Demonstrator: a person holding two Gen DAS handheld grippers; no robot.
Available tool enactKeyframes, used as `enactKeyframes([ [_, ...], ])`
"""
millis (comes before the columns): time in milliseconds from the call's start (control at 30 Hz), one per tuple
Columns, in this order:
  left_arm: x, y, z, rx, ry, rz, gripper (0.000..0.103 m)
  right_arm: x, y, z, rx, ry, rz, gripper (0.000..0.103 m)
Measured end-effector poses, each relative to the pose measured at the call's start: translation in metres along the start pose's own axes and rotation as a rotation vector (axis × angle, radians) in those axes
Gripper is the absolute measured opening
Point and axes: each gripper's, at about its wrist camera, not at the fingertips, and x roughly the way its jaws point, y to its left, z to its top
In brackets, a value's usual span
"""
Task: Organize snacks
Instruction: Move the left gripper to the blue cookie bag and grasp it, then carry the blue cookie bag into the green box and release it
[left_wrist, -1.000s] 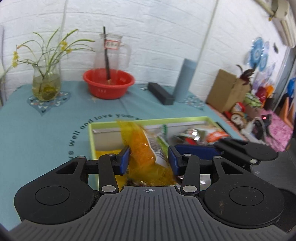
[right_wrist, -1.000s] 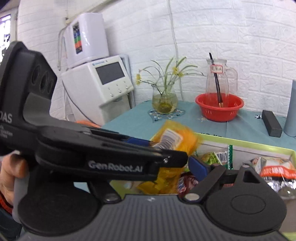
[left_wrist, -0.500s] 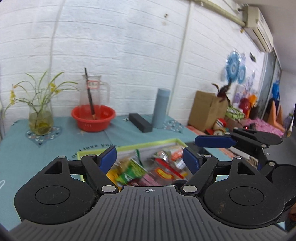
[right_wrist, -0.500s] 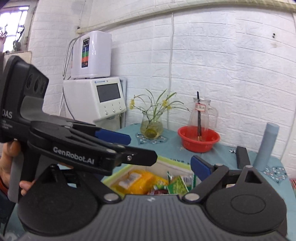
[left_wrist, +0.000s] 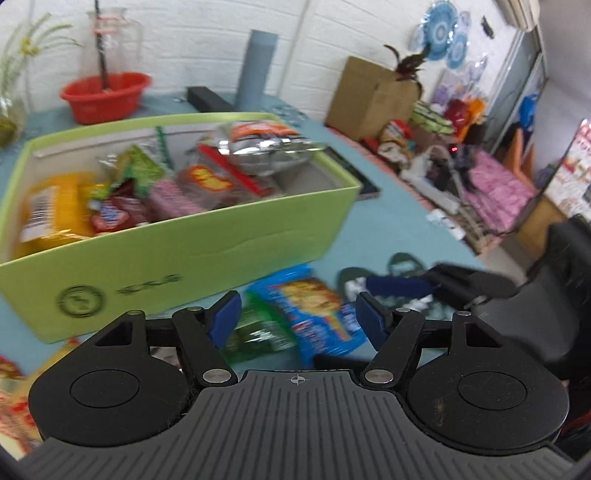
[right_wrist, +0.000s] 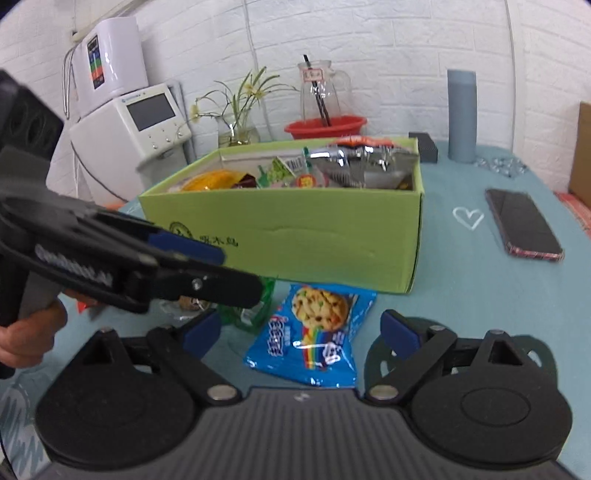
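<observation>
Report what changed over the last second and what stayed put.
The left gripper let go of the yellow packet, which now lies in the green box. Both grippers pulled back and dipped toward the blue cookie packet on the table in front of the box; the left jaws are closing, empty. The right gripper stays open. Box, red bowl unmoved.

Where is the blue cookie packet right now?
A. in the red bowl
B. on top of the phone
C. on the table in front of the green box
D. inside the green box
C: the blue cookie packet lies flat on the teal tablecloth just in front of the green box's front wall, outside it, with no gripper pads pressing on it.
</observation>
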Motion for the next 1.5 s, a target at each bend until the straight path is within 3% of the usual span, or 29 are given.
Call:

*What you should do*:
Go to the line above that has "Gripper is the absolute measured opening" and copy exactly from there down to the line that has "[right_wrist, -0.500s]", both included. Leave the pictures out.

*Exercise result*:
Gripper is the absolute measured opening
Point and axes: each gripper's, at about its wrist camera, not at the fingertips, and x roughly the way its jaws point, y to its left, z to its top
In brackets, a value's usual span
"""
Task: Organize snacks
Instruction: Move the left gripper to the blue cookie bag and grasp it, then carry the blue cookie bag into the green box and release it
[left_wrist, -1.000s] 
[right_wrist, -1.000s] 
[left_wrist, -0.500s] 
[right_wrist, -0.500s] 

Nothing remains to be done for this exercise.